Exercise data:
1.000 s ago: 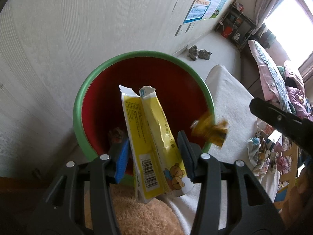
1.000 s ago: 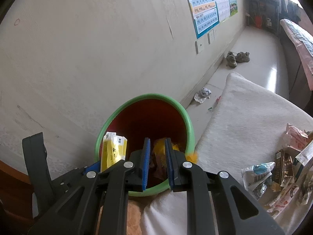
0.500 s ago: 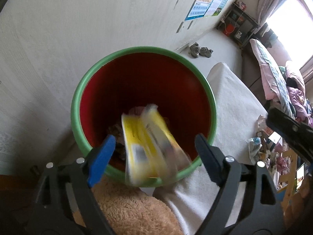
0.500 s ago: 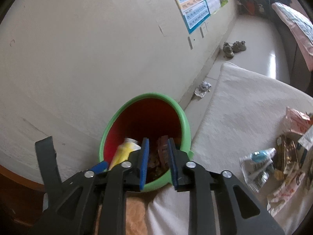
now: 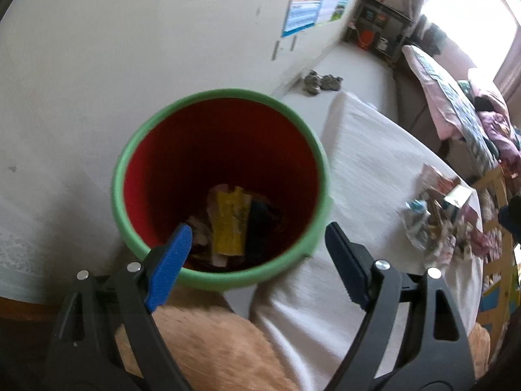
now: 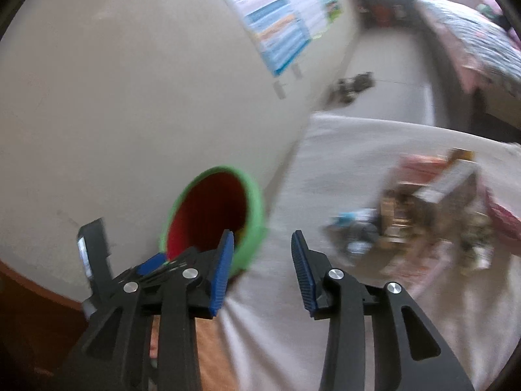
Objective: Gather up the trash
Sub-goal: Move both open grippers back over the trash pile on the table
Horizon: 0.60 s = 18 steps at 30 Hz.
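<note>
A red bin with a green rim (image 5: 130, 150) stands against the wall; it also shows in the right wrist view (image 6: 257, 205). The yellow package (image 5: 229, 228) lies at its bottom among other wrappers. My left gripper (image 5: 257, 257) is open and empty just above the bin's near rim. My right gripper (image 6: 263, 260) is open and empty, to the right of the bin over the white cloth. The left gripper's fingers (image 6: 149, 264) show at the lower left of the right wrist view. A pile of wrappers (image 5: 436, 215) lies on the cloth to the right, blurred in the right wrist view (image 6: 423, 215).
A white cloth (image 5: 374, 169) covers the surface beside the bin. A tan fuzzy cloth (image 5: 208, 342) lies below the grippers. A pair of shoes (image 5: 322, 81) sits on the floor by the wall. A bed (image 5: 456, 97) stands at the far right.
My left gripper opened and the yellow package dropped into the bin. My right gripper let go of its orange wrapper, opened and swung right, away from the bin.
</note>
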Available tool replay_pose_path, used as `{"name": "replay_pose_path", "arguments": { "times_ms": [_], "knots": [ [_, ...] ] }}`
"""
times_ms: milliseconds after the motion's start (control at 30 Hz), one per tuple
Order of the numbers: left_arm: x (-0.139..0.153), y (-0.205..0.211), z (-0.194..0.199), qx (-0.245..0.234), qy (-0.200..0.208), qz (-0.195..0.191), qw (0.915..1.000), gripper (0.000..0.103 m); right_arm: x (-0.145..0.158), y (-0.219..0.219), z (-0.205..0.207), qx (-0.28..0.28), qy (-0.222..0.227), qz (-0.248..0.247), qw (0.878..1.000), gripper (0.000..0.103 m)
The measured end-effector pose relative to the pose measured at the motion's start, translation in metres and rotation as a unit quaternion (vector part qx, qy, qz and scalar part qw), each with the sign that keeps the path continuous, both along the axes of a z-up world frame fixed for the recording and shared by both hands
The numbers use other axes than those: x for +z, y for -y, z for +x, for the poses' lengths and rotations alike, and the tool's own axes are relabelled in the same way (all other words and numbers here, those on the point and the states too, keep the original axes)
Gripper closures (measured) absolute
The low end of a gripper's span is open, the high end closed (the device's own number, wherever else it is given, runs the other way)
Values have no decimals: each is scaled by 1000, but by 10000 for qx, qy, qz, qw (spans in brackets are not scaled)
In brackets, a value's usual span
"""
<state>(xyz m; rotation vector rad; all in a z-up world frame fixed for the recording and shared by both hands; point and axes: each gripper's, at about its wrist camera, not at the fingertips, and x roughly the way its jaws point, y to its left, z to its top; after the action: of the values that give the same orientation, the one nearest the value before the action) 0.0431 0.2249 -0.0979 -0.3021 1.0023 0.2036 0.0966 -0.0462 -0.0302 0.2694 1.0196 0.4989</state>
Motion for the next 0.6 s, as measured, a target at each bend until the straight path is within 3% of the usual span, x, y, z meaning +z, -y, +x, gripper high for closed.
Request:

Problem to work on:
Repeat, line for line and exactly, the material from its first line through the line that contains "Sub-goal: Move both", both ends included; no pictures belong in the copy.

Exercise result:
1.000 s ago: 
1.000 s ago: 
0.500 s ago: 
0.500 s ago: 
now: 
now: 
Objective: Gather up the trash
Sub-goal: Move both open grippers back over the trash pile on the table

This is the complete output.